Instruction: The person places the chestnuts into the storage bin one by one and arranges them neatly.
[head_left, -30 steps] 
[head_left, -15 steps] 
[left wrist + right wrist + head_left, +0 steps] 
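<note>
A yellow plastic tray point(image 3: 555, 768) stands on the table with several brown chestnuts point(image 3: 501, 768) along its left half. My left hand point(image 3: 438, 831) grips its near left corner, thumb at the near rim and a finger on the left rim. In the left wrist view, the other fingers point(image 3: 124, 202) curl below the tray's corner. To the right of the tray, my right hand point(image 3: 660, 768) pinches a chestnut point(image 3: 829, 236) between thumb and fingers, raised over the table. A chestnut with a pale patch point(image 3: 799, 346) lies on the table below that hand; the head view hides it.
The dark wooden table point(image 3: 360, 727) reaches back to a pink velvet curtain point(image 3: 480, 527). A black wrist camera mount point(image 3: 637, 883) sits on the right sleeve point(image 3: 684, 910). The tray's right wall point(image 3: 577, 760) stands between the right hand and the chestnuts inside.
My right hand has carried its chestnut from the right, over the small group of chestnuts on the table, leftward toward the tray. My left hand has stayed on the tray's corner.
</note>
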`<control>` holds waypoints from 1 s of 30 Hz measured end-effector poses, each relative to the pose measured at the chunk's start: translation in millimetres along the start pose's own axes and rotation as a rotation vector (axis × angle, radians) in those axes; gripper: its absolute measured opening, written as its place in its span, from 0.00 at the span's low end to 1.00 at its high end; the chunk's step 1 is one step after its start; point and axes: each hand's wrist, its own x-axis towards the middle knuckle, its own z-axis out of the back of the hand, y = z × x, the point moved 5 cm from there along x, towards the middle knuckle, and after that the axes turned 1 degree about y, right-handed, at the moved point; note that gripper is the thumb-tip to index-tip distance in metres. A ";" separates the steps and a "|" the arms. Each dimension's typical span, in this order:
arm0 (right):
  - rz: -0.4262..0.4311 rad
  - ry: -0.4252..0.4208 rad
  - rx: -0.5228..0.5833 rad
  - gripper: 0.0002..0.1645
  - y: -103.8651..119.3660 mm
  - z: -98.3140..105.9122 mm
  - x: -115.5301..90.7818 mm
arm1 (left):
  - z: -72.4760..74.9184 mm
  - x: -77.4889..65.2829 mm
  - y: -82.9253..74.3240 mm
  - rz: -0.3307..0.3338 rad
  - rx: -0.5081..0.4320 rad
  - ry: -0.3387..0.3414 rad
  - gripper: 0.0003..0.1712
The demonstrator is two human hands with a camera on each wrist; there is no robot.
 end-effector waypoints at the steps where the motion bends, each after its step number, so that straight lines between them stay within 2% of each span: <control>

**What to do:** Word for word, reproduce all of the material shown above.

**Solution to this task:**
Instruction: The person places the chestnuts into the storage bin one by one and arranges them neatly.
[head_left, -30 steps] 
[head_left, -15 steps] 
[left wrist + right wrist + head_left, +0 steps] 
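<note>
A yellow plastic tray point(image 3: 555, 768) stands on the table with several brown chestnuts point(image 3: 501, 768) along its left half. My left hand point(image 3: 438, 831) grips its near left corner, thumb at the near rim and a finger on the left rim. In the left wrist view, the other fingers point(image 3: 124, 202) curl below the tray's corner. To the right of the tray, my right hand point(image 3: 660, 768) pinches a chestnut point(image 3: 829, 236) between thumb and fingers, raised over the table. A chestnut with a pale patch point(image 3: 799, 346) lies on the table below that hand; the head view hides it.
The dark wooden table point(image 3: 360, 727) reaches back to a pink velvet curtain point(image 3: 480, 527). A black wrist camera mount point(image 3: 637, 883) sits on the right sleeve point(image 3: 684, 910). The tray's right wall point(image 3: 577, 760) stands between the right hand and the chestnuts inside.
My right hand has carried its chestnut from the right, over the small group of chestnuts on the table, leftward toward the tray. My left hand has stayed on the tray's corner.
</note>
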`<control>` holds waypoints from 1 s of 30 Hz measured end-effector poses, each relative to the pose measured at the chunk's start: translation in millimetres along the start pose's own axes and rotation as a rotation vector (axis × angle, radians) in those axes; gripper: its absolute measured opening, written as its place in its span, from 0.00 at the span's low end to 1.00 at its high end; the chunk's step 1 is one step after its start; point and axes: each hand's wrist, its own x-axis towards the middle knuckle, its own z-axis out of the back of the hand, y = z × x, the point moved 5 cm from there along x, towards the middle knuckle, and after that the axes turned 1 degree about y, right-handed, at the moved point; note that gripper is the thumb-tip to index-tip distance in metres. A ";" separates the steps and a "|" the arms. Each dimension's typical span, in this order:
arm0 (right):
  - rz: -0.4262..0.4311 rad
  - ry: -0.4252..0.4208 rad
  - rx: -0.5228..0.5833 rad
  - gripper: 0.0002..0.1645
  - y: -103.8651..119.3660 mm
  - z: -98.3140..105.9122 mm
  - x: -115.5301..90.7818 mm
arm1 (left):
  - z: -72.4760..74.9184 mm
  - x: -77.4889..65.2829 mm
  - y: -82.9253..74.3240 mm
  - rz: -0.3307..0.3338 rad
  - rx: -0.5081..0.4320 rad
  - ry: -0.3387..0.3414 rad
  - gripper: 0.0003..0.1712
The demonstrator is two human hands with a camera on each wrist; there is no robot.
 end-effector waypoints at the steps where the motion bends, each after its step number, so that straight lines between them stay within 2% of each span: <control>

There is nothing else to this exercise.